Content starts

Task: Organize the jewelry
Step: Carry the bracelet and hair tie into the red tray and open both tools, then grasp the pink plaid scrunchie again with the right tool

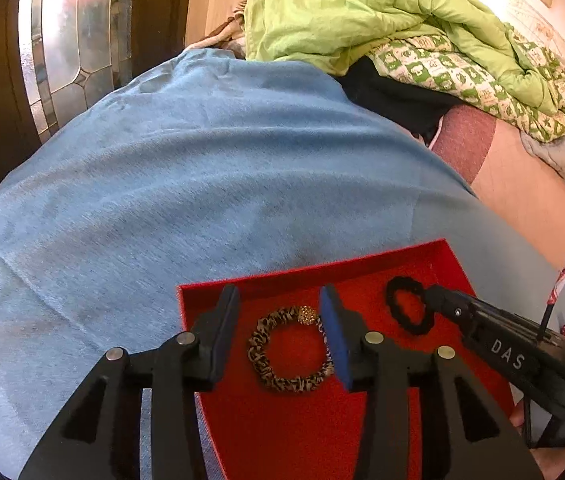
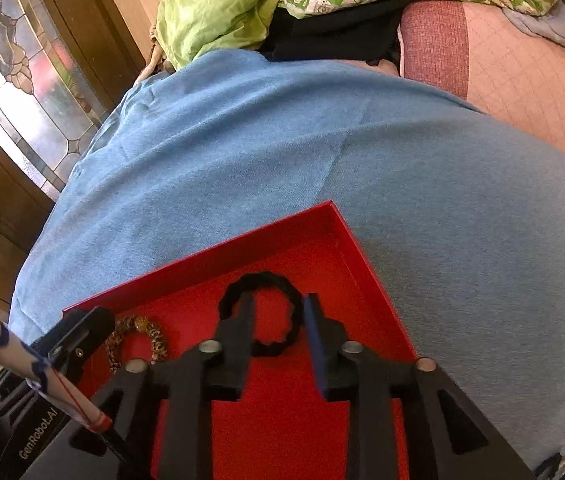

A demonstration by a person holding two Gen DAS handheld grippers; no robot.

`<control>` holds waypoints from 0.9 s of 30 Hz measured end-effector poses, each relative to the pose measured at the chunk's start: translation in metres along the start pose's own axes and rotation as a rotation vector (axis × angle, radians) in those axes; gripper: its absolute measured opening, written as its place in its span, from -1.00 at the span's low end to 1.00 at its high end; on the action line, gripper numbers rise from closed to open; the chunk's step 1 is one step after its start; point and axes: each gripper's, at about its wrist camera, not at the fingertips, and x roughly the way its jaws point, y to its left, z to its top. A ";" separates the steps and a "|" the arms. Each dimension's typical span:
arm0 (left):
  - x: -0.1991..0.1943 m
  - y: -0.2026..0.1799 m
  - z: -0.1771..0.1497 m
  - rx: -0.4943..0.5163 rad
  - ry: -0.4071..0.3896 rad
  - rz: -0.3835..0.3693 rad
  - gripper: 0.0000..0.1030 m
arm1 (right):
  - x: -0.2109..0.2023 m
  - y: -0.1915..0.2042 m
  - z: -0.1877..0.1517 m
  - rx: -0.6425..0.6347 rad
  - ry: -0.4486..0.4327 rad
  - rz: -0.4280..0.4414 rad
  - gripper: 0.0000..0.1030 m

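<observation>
A red tray (image 1: 310,270) lies on a blue cloth (image 1: 162,180). In it lie a leopard-print scrunchie (image 1: 286,350) with a gold bead and a black scrunchie (image 1: 406,308). My left gripper (image 1: 280,320) is open, its fingers on either side of the leopard scrunchie, just above it. In the right wrist view my right gripper (image 2: 276,320) is open over the black scrunchie (image 2: 262,312), fingers astride its ring. The leopard scrunchie (image 2: 138,340) lies to its left in the tray (image 2: 202,252). Neither gripper holds anything.
A green quilt (image 1: 382,20) and dark clothing (image 1: 394,96) are piled at the far end. A stained-glass door (image 1: 70,32) stands at the left. A pink mat (image 1: 522,184) lies right of the blue cloth (image 2: 442,200).
</observation>
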 end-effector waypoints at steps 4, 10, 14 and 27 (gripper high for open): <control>-0.010 0.001 0.005 -0.011 -0.021 -0.005 -0.22 | -0.019 -0.003 -0.004 0.013 -0.025 0.030 -0.45; -0.036 -0.028 0.006 0.042 -0.069 -0.069 -0.21 | -0.110 -0.030 -0.045 -0.002 -0.112 0.109 -0.45; -0.053 -0.059 -0.003 0.094 -0.082 -0.111 -0.05 | -0.179 -0.085 -0.094 0.037 -0.162 0.054 -0.45; -0.096 -0.164 -0.086 0.362 -0.051 -0.280 0.02 | -0.276 -0.293 -0.253 0.571 -0.122 -0.143 -0.45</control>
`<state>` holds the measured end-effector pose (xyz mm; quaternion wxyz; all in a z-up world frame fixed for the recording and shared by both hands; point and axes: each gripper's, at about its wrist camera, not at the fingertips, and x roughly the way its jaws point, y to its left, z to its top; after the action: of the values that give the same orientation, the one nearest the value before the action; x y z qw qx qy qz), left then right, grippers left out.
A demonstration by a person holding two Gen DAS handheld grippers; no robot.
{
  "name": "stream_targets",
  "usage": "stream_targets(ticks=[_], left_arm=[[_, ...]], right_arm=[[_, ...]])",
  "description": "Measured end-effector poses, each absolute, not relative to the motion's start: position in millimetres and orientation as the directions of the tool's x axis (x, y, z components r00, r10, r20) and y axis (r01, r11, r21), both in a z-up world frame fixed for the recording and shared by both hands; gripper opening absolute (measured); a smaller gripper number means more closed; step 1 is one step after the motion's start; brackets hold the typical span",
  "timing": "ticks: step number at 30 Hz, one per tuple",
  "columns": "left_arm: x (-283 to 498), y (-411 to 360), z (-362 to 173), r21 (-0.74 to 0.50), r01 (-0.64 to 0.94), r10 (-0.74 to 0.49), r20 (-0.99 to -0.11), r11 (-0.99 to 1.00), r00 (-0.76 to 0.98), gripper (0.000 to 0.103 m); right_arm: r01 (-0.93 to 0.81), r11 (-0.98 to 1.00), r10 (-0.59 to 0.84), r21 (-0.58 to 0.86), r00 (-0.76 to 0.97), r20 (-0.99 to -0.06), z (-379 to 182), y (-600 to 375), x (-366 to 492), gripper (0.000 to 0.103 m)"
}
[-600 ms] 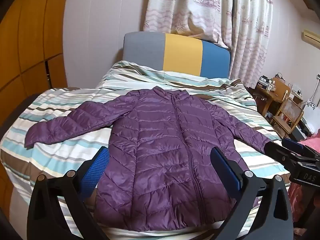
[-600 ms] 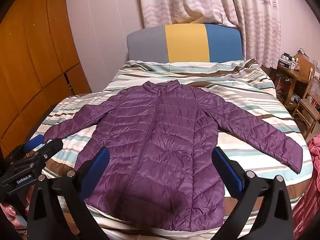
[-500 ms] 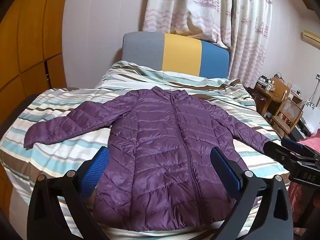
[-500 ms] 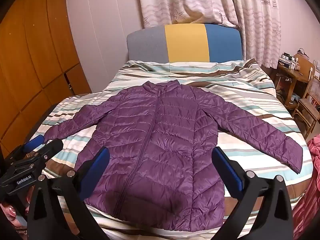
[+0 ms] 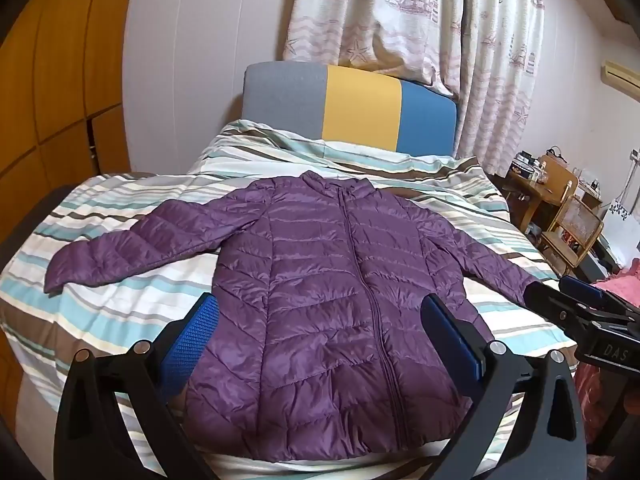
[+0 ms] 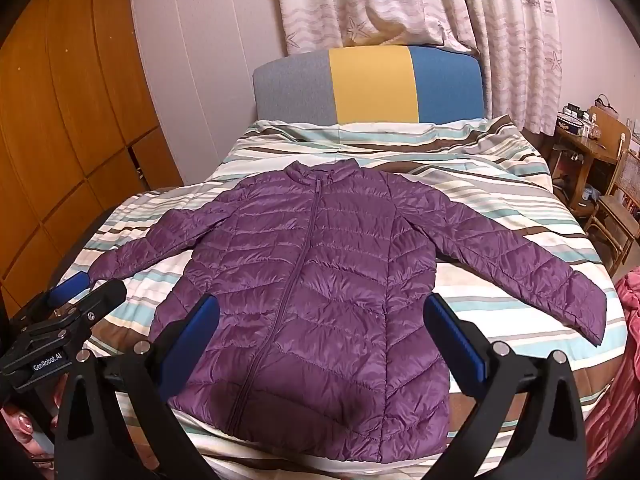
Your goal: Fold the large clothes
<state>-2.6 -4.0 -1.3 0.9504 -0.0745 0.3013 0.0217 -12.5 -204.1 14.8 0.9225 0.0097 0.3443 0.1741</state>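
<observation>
We find a purple quilted puffer jacket (image 5: pixel 332 296) laid flat, front up, in the middle of the bed's striped duvet (image 5: pixel 120 312), collar toward the far headboard (image 5: pixel 348 108) and hem at the near edge. The front zip is closed from hem to collar. Both sleeves lie spread out and angled toward the near corners, left cuff on the left side of the bed, right cuff close to the right edge. The shell shows chevron stitching and light creasing.

The left hand-held gripper (image 5: pixel 320 332) hangs above the lower part of the jacket, jaws wide apart, nothing between the blue pads. The right hand-held gripper (image 6: pixel 322 330) stands likewise, jaws wide and empty, above the hem area.
</observation>
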Motion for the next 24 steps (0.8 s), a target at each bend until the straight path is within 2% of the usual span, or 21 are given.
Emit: stream_targets(ticks=[24], left_arm=[[-2.2, -5.6, -3.2, -0.132, -0.086, -0.007, -0.58, 0.988, 0.815, 0.1]], right_arm=[[-0.313, 0.938, 0.331, 0.147, 0.691, -0.643, 9.9, -200.9, -9.9, 0.101]])
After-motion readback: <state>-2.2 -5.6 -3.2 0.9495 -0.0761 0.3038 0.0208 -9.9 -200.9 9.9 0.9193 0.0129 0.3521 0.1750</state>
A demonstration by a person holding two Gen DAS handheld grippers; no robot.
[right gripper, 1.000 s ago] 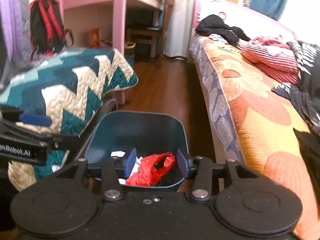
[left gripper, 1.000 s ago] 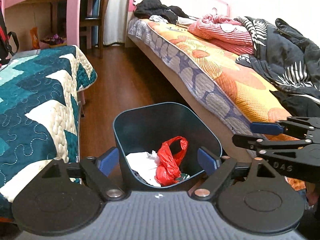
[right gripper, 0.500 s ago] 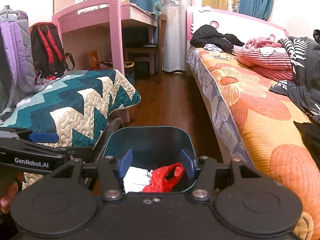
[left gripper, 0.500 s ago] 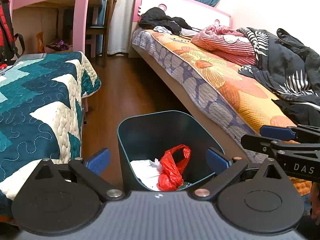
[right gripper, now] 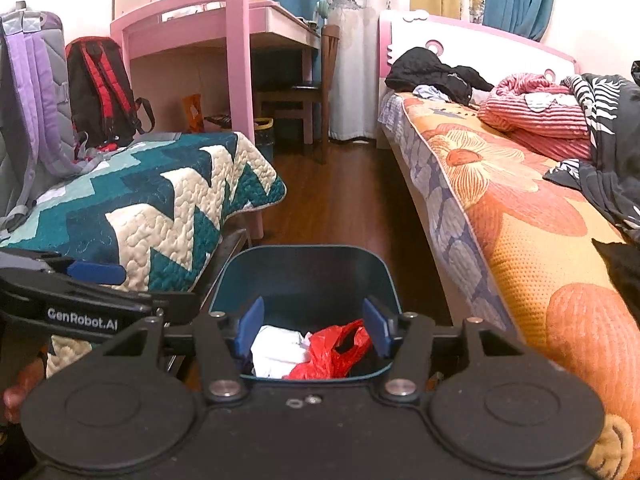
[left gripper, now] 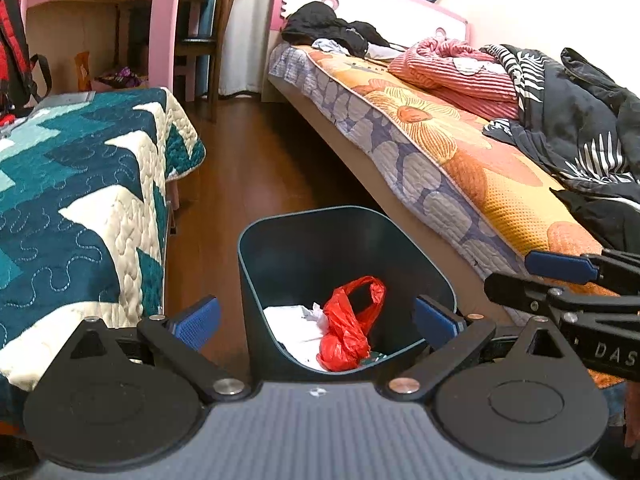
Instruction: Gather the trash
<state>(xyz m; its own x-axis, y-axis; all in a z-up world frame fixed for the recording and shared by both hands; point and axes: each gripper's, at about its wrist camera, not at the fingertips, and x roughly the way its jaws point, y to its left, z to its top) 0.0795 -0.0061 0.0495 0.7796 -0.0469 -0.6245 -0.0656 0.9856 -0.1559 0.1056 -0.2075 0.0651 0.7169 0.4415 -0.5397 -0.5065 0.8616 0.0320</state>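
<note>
A dark teal trash bin (left gripper: 304, 216) stands on the wooden floor between two beds. Inside it lie a crumpled red plastic bag (left gripper: 348, 324) and white paper (left gripper: 296, 320). My left gripper (left gripper: 316, 316) hovers just above the bin's near rim, its jaws spread wide and holding nothing. From the right wrist view the same bin (right gripper: 308, 264), red bag (right gripper: 332, 356) and white paper (right gripper: 276, 348) show below my right gripper (right gripper: 314, 328), which is open with nothing between its blue pads. Each gripper appears at the side of the other's view.
A teal zigzag quilt (left gripper: 80, 200) covers the low bed on the left. The orange floral bed (left gripper: 460, 152) on the right carries piled clothes (left gripper: 580, 120). A pink desk (right gripper: 224, 40), a chair and backpacks (right gripper: 100, 88) stand at the back. Bare floor (left gripper: 256, 148) runs between the beds.
Both grippers' jaws have spread wider, the left one more. The bin sits lower in the right wrist view. The red bag and paper have stayed in the bin.
</note>
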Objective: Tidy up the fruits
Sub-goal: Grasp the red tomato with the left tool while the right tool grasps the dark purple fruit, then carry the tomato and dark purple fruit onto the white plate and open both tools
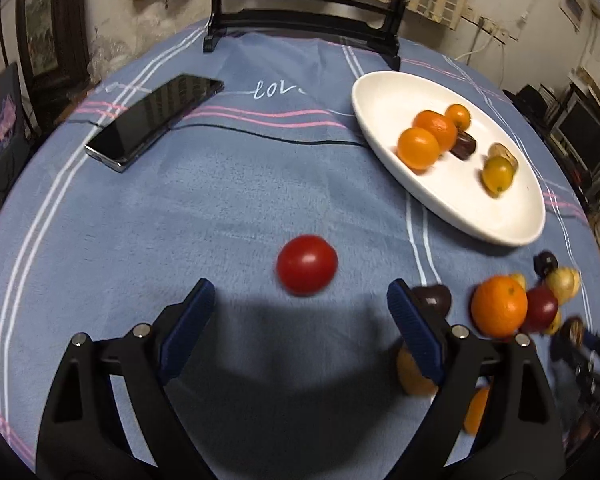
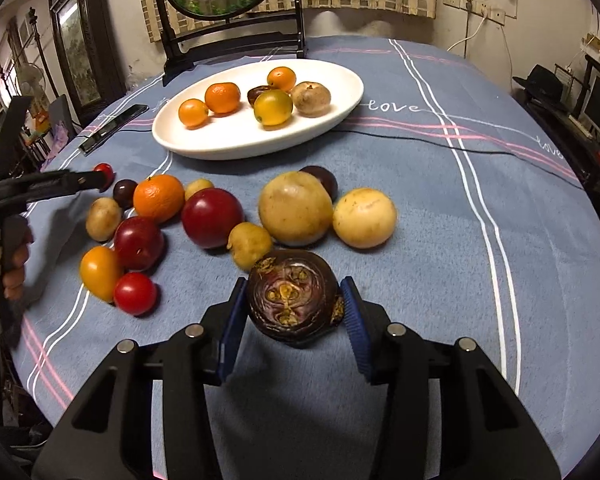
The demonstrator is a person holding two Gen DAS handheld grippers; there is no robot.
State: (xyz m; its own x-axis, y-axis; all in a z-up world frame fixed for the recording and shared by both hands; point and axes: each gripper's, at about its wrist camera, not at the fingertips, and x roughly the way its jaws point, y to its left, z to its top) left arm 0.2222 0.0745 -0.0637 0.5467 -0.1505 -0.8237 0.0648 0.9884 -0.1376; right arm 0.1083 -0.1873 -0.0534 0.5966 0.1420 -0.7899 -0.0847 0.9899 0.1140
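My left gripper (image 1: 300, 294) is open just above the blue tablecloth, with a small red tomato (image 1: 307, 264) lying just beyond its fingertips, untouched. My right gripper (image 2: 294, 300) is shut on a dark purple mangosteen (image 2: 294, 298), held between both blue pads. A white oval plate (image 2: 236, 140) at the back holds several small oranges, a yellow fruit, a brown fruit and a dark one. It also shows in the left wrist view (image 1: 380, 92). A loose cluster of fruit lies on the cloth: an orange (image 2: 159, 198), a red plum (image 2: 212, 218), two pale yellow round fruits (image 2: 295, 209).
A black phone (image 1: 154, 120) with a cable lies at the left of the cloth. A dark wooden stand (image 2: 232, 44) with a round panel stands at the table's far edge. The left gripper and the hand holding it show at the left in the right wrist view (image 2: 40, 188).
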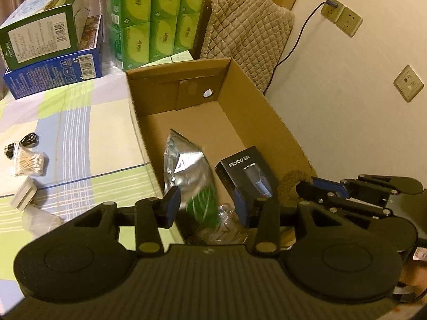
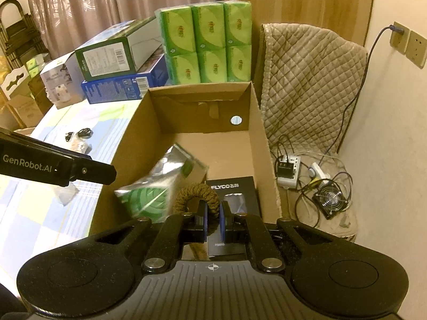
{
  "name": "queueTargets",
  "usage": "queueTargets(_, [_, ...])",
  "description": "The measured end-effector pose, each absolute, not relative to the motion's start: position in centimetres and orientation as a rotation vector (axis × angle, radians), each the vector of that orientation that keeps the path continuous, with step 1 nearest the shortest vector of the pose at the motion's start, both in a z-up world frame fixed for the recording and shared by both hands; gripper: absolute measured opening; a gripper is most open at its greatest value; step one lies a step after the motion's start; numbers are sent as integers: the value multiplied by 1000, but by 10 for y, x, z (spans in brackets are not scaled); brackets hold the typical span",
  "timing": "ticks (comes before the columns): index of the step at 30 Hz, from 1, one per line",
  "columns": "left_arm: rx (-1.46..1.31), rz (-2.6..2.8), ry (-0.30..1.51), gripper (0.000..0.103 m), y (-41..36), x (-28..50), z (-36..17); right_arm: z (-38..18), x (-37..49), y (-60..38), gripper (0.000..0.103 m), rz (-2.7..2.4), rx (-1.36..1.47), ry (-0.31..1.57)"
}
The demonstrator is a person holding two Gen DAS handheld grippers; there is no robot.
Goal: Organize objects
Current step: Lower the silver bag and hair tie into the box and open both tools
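Note:
An open cardboard box stands on the bed. Inside lie a silver and green foil bag and a black FLYCO box. My left gripper is open over the box's near end, with the foil bag between and just beyond its fingers, blurred. My right gripper is shut on a brown braided cord loop and holds it above the box's near right corner. That cord also shows in the left wrist view.
On the checked bedsheet left of the box lie cotton swabs, a black cable, a small white block. Green tissue packs and stacked boxes stand behind. A quilted chair, power strip and fan are to the right.

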State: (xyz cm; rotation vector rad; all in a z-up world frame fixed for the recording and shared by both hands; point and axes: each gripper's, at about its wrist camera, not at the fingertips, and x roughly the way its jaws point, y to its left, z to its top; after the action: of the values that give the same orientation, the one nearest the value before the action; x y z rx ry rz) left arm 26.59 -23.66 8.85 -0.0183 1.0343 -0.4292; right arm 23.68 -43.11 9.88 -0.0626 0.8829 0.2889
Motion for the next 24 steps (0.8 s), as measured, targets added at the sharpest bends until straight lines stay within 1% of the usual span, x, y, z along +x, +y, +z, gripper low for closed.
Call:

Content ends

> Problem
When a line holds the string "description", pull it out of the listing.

> Exercise output
  "description": "Measured end-effector poses, each absolute, not relative to the motion's start: position in millimetres and orientation as the directions of the tool's x axis (x, y, z components r00, r10, r20) and y axis (r01, r11, r21), both in a z-up world frame fixed for the recording and shared by both hands; gripper opening absolute (measured); a smaller gripper number means more closed; step 1 is one step after the motion's start; brackets hold the typical span",
  "description": "The measured end-effector pose, each absolute, not relative to the motion's start: position in centimetres and orientation as a rotation vector (axis × angle, radians), each the vector of that orientation that keeps the path continuous, with step 1 nearest the shortest vector of the pose at the motion's start, both in a z-up world frame fixed for the recording and shared by both hands; gripper: absolute measured opening; a gripper is most open at its greatest value; step one lies a step after the motion's start; numbers are sent as integers: the value multiplied by 1000, but by 10 for y, x, z (spans in brackets are not scaled); brackets hold the typical span",

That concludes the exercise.